The “whys” are not easy.  I do not want to be accused of making a political statement, just reporting what is in all the news, including the  Washington Post,

Wall Street Journal , and the  NY Times.  Investors appear to be regaining confidence in the markets as we approach the mid-term elections, which is 2 weeks from today.  Putting aside a huge political or economic event, it appears the GOP will take control of both Houses of Congress.  President Biden’s approval rating is at an all time low, and he recently suggested he may not run for a 2nd term.  Investors and consumers alike are not happy with inflation, interest rates, food, and fuel prices.  As you scan and/or read the articles below, the residential real estate market is in a total collapse, as well as new home construction.  The 30 year  mortgage rate just hit 7%, more than doubling the cost of a mortgage, which was 2.5%,  20% down, last October.  Further interest rate increases are potentially in the near future  as the Federal Reserve tries to try to help quell inflation which will take another bite out of  your budget.  Further, most consumers cannot afford new or used car loans, and the auto industry is still suffering from two years of chip shortages.  In addition, Goldman Sachs reported yesterday that auto/truck loans are at a higher default rate than they were in July of 2009.  One of the articles below reports that real estate agents are leaving the business at a higher rate than in 2008.

The political environment is not great either.  President Xi of China just won reelection to a third term and consolidated his top 25 team with all staunch loyalists.  He even dismissed, or “retired”, his immediate predecessor.  Further, for the 1st time since 1947 there are no women on the top 25 team.  All of this is directly from the  New York Times.

Xi continues to have his eyes on Taiwan, where the big prize is the worlds largest semi-conductor foundry, TSMC.  The NYT further wrote that if Xi invades Taiwan and captures the foundry we will have a worldwide economic collapse.  A very good friend and client told me to buy and read, “The Avoidable War”, by Ken Rudd.  He is the former Foreign Secretary and Prime Minister of Australia.  Very scary stuff, as he knows what he is talking about.
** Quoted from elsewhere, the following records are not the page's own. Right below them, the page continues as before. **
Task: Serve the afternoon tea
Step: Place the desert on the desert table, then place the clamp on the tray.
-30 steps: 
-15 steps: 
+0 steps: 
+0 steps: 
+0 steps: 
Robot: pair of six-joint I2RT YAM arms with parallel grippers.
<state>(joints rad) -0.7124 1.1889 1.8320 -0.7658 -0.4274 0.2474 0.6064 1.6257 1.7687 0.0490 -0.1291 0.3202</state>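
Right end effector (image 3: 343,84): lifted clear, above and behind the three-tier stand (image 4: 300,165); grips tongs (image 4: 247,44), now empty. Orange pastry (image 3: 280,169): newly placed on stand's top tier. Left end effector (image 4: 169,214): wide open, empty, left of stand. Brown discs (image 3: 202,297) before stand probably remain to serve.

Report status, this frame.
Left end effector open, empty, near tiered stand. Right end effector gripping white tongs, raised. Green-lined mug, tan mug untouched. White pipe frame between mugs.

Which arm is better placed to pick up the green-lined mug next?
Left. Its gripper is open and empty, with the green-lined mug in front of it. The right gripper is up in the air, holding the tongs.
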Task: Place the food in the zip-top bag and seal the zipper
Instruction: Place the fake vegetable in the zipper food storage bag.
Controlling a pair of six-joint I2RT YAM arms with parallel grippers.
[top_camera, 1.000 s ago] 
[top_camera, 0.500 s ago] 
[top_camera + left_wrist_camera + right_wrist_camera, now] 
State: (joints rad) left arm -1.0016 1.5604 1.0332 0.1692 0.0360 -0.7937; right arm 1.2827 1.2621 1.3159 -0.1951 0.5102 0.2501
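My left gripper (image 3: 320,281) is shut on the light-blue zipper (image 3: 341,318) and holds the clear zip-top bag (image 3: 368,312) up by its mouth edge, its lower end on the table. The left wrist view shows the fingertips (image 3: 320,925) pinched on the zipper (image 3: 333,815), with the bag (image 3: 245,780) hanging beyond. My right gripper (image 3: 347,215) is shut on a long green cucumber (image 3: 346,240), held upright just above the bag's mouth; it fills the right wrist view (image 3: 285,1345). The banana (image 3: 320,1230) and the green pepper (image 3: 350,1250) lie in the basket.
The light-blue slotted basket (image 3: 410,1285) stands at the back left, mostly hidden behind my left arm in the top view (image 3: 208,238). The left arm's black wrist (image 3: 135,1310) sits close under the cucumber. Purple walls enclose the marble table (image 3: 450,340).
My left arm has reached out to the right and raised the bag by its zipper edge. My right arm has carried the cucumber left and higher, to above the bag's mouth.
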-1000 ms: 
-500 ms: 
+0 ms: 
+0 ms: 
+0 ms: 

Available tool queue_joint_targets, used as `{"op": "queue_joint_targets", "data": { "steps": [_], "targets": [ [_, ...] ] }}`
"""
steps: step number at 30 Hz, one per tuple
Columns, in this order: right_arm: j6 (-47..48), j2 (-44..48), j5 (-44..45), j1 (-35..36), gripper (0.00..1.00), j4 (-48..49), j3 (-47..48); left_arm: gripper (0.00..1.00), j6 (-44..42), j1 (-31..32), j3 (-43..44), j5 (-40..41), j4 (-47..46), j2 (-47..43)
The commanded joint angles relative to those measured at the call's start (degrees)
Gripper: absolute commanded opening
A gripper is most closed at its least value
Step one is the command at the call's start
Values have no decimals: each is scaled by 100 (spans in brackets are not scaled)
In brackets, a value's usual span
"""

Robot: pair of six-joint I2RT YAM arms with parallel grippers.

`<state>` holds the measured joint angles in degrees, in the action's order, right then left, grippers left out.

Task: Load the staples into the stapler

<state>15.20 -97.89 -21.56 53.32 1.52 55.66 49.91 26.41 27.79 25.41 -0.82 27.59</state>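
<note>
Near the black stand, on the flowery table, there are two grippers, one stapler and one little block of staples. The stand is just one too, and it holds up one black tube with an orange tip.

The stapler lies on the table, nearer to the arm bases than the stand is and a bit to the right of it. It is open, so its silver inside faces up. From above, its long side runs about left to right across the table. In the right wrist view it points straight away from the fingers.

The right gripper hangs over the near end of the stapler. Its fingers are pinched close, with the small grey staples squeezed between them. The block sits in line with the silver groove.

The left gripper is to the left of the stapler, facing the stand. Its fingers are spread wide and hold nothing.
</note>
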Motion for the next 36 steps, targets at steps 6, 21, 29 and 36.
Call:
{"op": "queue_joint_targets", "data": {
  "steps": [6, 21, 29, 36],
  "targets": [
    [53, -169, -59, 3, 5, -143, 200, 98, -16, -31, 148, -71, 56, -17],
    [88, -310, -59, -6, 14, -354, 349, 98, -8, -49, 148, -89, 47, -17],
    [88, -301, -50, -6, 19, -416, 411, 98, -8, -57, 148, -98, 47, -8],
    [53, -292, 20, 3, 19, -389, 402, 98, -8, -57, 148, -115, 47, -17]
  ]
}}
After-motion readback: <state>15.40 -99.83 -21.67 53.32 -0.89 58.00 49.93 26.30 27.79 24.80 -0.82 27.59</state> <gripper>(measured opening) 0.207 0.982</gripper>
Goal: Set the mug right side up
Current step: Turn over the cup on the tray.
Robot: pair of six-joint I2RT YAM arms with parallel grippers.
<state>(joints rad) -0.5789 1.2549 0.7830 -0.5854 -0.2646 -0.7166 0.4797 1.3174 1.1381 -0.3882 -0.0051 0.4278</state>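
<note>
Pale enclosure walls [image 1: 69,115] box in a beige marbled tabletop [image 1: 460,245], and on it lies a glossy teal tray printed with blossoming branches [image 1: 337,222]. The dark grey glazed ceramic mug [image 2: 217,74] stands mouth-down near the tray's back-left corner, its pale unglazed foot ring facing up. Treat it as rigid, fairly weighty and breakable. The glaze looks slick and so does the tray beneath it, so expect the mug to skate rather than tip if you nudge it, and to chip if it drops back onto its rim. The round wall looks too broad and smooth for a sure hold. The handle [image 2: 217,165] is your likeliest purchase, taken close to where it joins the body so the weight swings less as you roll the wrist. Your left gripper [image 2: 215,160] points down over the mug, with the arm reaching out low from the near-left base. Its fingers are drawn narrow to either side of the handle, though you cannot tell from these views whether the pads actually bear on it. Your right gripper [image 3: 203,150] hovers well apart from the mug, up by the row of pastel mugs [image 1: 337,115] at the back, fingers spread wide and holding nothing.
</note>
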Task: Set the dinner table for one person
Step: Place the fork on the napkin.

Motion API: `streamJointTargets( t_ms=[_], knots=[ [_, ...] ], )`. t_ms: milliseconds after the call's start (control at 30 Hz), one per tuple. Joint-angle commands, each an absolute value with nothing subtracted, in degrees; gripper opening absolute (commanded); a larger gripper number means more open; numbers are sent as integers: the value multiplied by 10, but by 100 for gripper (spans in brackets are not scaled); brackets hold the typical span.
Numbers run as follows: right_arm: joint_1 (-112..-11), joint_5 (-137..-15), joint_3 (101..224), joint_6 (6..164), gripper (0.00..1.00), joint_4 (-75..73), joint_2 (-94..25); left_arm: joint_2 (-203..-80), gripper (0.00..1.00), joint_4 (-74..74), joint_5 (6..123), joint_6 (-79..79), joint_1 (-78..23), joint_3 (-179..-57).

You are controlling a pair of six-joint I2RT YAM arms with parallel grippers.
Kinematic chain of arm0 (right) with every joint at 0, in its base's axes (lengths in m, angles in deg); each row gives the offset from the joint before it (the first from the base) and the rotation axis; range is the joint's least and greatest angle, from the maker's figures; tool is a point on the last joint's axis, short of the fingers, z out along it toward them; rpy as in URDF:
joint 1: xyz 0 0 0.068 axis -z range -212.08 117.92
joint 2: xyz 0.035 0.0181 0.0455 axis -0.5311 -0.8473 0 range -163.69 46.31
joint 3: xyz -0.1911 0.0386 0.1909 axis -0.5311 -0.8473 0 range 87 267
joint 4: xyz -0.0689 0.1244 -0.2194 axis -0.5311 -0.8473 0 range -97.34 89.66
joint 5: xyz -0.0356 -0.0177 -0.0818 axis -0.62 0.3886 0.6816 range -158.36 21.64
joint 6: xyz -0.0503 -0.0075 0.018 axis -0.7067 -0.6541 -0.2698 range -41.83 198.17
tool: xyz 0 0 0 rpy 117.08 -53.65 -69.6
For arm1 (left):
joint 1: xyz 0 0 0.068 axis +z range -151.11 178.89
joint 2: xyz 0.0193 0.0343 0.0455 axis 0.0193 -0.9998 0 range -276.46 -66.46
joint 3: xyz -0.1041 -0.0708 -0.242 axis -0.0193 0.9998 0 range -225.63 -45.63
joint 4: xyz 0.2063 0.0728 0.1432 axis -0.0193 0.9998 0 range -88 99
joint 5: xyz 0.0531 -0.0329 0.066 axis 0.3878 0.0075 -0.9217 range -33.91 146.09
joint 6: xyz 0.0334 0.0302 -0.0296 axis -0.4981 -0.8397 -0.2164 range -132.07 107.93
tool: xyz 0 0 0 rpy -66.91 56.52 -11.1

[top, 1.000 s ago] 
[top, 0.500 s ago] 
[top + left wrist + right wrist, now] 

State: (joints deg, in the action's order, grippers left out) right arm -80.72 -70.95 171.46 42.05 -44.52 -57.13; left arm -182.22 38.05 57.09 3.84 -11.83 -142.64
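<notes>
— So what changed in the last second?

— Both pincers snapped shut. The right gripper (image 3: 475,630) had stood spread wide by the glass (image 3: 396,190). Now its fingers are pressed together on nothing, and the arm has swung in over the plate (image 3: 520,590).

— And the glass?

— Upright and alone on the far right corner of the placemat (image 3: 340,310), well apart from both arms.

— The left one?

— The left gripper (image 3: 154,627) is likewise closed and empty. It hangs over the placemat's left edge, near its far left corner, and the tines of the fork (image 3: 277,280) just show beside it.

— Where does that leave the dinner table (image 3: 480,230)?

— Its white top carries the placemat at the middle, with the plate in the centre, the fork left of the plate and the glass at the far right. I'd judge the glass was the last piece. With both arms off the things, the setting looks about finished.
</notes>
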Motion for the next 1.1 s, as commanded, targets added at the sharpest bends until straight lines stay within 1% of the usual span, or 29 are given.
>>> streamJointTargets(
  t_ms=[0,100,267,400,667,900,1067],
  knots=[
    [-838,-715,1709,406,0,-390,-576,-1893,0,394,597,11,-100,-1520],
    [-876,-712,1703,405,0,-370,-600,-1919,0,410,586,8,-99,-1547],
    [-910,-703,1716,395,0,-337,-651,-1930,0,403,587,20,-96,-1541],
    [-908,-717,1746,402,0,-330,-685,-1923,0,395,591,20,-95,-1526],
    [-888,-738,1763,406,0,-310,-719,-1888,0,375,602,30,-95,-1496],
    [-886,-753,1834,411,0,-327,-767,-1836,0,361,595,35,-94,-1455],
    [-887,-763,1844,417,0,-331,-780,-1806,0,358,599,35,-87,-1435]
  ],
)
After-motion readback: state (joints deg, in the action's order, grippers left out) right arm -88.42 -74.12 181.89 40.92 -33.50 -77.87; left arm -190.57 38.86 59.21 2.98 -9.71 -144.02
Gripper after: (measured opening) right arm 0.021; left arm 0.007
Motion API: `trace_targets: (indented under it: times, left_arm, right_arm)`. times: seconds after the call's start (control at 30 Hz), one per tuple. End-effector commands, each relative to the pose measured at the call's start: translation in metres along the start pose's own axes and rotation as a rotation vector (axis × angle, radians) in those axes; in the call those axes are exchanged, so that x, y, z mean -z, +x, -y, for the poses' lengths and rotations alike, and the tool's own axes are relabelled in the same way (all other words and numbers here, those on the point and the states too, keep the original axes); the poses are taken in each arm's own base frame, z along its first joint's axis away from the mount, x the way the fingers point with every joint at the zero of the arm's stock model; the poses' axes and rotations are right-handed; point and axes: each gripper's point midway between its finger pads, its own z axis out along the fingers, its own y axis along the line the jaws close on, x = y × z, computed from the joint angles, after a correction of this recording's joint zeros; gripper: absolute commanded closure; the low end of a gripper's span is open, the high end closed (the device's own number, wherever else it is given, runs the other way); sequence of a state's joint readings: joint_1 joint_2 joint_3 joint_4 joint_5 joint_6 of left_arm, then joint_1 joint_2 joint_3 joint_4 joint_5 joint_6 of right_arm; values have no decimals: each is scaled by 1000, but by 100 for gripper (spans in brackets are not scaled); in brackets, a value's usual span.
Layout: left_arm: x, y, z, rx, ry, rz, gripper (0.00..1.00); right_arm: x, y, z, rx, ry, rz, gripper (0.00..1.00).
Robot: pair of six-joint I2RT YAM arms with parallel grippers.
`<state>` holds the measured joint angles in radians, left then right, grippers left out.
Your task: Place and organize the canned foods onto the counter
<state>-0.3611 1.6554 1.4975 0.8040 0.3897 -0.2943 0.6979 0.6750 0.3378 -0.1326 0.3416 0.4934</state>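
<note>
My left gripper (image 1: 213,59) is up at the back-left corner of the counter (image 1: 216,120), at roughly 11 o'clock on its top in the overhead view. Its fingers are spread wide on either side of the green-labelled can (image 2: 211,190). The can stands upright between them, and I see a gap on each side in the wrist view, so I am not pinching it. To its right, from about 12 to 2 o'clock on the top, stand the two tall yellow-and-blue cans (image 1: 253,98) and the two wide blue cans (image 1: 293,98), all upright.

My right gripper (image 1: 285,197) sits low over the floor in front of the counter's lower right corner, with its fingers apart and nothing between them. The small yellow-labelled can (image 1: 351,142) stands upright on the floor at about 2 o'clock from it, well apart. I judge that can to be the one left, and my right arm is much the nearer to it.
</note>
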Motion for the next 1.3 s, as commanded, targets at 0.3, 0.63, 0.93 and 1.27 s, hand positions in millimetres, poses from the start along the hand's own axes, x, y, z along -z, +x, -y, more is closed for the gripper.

And of course, Russia continues to wreak havoc in the Ukraine, and reducing many parts of the European economy to a standstill.

The realities of climate change aren’t helping either.  As in a historic drought has sent the Mississippi River level to record lows, plus the water level in Europe is so low that barges and tourist ships cannot pass from Budapest to Amsterdam.  Winter is coming and natural gas shortages  could leave millions of Europeans without heating fuel.

That is all for now.  We will continue to keep you posted.  As always, please call me or write me back, and thanks to the many already doing that.

Praying for a peaceful and prosperous end to this madness.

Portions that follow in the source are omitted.